> Exercise objective
Report every line of the records that includes the word "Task".

> Recorded data
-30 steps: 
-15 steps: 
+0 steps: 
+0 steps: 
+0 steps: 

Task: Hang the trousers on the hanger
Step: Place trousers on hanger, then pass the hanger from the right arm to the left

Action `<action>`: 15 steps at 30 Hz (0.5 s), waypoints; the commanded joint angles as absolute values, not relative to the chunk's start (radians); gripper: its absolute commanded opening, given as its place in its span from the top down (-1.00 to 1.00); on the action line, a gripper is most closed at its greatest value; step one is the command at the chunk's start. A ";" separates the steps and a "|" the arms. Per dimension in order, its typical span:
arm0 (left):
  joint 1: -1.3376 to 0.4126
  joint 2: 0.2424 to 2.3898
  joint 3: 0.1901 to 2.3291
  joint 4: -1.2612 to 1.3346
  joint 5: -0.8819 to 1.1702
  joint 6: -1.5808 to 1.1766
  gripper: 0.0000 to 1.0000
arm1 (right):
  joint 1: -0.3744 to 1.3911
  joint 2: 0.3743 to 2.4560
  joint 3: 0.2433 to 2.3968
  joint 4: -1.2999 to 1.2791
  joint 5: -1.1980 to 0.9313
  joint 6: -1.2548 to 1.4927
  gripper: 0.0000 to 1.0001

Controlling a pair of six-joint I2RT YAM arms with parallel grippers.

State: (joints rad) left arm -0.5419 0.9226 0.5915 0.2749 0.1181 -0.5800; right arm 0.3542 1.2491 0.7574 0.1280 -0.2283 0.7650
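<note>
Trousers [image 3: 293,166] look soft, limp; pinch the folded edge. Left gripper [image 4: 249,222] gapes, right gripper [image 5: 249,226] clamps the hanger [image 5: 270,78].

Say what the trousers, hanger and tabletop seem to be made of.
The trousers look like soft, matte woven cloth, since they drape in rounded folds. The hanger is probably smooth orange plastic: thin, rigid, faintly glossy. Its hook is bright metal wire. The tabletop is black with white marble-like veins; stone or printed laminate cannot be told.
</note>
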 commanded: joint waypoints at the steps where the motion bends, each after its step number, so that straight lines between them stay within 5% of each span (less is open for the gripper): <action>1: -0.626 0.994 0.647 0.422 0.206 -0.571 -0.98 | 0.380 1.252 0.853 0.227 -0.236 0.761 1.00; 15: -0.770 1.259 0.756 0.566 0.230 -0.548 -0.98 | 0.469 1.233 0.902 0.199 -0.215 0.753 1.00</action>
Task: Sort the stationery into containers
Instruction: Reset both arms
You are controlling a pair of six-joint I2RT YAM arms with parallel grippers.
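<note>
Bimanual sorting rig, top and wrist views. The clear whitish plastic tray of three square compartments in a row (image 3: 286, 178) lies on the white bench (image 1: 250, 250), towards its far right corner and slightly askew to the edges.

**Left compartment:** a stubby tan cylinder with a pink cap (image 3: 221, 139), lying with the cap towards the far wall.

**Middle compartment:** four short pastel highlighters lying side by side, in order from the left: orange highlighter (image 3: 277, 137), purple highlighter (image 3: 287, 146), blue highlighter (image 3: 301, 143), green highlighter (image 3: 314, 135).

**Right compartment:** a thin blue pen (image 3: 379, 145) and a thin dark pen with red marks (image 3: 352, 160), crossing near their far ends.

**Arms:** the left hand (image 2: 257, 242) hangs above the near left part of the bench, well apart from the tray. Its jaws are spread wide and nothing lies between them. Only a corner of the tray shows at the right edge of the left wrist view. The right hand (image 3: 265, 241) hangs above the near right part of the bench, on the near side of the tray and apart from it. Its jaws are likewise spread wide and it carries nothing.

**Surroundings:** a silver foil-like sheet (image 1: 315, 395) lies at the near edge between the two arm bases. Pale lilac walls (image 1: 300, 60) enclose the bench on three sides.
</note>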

> Answer to this exercise
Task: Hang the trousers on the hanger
Task: Sort the stationery into containers

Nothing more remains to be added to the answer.